Scientists have spent years looking for a way to stop, slow or heal this damage, and they’re making headway. Researchers at the University of Texas Southwestern Medical Center in Dallas are focused on a small protein called Thymosin beta-4, or TB4. When the heart develops inside a human embryo, TB4 is made. This protein encourages the growth of cardiomyocytes, and stimulates the growth of blood vessels. Could this protein be used somehow to heal a damaged heart? Research with mice show this may be a promising new therapy.

Scientists have known the outer layer of the heart holds heart progenitor stem cells from which new cardiac cells are produced. They’re called epicardium-derived progenitor cells or EDPCs . These cells are usually dormant, but the UT researchers found when they injected the mice with TB4 it gave EDPCs a jump start. Within 24 hours, TB4 not only began to reduce the number of cardiomyocytes killed during a heart attack, but it also stimulated dormant progenitor cells to regenerate those that did die, reducing scar formation.

Over the long term, the mice also showed new blood vessel formation in the heart, bypassing blocked vessels. The hope is TB4 will prove to be just as effective in larger mammals and eventually, humans.
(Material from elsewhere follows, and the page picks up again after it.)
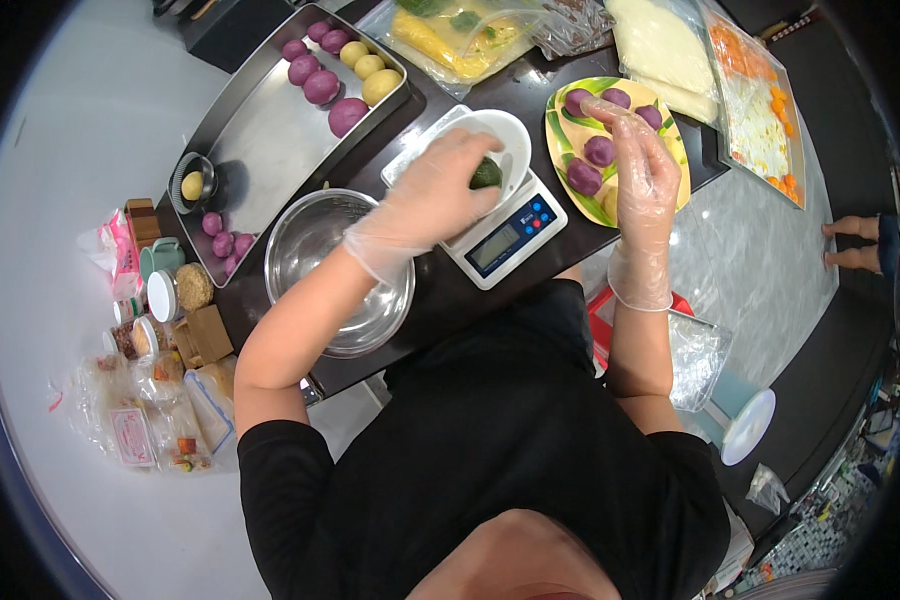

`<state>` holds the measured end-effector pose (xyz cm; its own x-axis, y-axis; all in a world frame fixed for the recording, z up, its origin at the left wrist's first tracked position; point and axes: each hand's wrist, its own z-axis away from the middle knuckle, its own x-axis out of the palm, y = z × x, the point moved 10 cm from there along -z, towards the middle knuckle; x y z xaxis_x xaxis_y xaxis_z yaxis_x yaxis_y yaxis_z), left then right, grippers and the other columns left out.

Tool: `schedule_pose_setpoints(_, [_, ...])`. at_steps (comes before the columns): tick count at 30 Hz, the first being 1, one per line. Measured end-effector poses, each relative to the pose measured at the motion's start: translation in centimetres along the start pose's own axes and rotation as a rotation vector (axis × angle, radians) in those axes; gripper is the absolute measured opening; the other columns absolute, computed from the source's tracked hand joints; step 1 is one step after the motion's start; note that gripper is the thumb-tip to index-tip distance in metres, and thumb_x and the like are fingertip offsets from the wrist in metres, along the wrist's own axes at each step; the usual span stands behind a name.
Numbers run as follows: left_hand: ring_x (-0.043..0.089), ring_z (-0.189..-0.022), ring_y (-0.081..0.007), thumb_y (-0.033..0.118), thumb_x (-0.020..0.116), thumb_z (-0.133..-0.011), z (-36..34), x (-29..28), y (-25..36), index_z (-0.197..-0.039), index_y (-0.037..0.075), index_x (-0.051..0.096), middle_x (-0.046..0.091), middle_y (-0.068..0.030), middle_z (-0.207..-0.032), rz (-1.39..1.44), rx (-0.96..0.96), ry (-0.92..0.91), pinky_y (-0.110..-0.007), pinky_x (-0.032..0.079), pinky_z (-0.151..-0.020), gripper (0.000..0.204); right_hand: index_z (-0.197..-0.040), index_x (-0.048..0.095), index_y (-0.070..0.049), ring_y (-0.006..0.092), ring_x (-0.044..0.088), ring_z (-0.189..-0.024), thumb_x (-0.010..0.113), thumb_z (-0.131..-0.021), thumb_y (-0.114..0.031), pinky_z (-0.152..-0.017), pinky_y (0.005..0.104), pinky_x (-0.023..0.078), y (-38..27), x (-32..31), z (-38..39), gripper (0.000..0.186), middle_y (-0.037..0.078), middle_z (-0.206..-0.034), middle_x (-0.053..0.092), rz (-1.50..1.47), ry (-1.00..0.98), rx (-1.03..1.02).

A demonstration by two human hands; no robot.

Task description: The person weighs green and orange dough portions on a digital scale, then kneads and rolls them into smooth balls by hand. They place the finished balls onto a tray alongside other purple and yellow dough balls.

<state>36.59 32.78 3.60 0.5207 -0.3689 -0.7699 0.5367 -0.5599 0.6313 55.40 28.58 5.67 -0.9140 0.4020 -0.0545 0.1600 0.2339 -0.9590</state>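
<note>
Left hand [438, 190] grasps a dark green ball [487, 174] in the white bowl [515, 138] on the scale [510, 238]!
Right hand [645, 175] over the plate [562, 135], grip unclear; purple balls [599, 151] sit rounded there, green weighing apparently unfinished.

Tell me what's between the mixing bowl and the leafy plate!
A digital kitchen scale bearing a white bowl, plus the gloved left hand, in the head view.
</note>
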Motion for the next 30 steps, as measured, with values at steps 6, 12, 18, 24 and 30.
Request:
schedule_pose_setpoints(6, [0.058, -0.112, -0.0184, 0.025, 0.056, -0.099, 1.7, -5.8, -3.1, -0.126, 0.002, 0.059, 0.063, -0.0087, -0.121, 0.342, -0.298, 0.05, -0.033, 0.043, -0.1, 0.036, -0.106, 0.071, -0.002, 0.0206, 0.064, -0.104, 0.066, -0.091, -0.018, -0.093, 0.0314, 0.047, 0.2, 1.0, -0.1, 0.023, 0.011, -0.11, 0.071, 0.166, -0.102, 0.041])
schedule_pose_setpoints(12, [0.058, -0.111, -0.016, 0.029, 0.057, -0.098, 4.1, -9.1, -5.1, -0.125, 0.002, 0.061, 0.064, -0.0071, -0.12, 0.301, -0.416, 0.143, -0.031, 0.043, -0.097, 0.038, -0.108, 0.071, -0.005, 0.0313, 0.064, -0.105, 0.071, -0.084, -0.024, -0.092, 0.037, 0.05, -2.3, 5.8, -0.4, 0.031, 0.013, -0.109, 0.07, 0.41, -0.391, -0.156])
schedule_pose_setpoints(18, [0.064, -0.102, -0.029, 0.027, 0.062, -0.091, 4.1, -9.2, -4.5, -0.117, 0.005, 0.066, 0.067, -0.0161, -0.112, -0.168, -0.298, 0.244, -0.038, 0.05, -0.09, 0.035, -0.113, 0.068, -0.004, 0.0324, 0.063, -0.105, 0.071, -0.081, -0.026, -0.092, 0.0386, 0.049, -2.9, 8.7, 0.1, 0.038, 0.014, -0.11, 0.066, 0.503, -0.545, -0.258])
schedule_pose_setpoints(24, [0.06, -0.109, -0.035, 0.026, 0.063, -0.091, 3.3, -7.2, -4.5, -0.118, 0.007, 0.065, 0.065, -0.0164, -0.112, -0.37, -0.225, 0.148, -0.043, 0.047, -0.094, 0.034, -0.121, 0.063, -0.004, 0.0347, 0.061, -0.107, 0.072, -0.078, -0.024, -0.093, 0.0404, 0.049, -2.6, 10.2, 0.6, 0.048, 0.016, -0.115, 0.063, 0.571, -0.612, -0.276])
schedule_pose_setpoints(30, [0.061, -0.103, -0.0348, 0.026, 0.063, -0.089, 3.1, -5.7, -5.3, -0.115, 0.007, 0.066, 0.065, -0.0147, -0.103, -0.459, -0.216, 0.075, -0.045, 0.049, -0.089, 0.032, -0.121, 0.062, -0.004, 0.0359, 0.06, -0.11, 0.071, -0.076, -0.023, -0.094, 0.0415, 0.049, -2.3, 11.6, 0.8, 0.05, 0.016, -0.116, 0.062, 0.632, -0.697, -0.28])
Ideally, high risk patients would be treated prior to developing a heart attack as a preventative to prime the heart for repair, and possibly to treat the heart after an attack as well.

TB4 is already in clinical trials, and studies are also in progress to find molecules with the same but even more potent and specific effects.  The goal among researchers is to provide TB4 or a drug with similar effects to the public in 10 years. In America alone, one million people suffer heart attacks every year and that number is only expected to grow.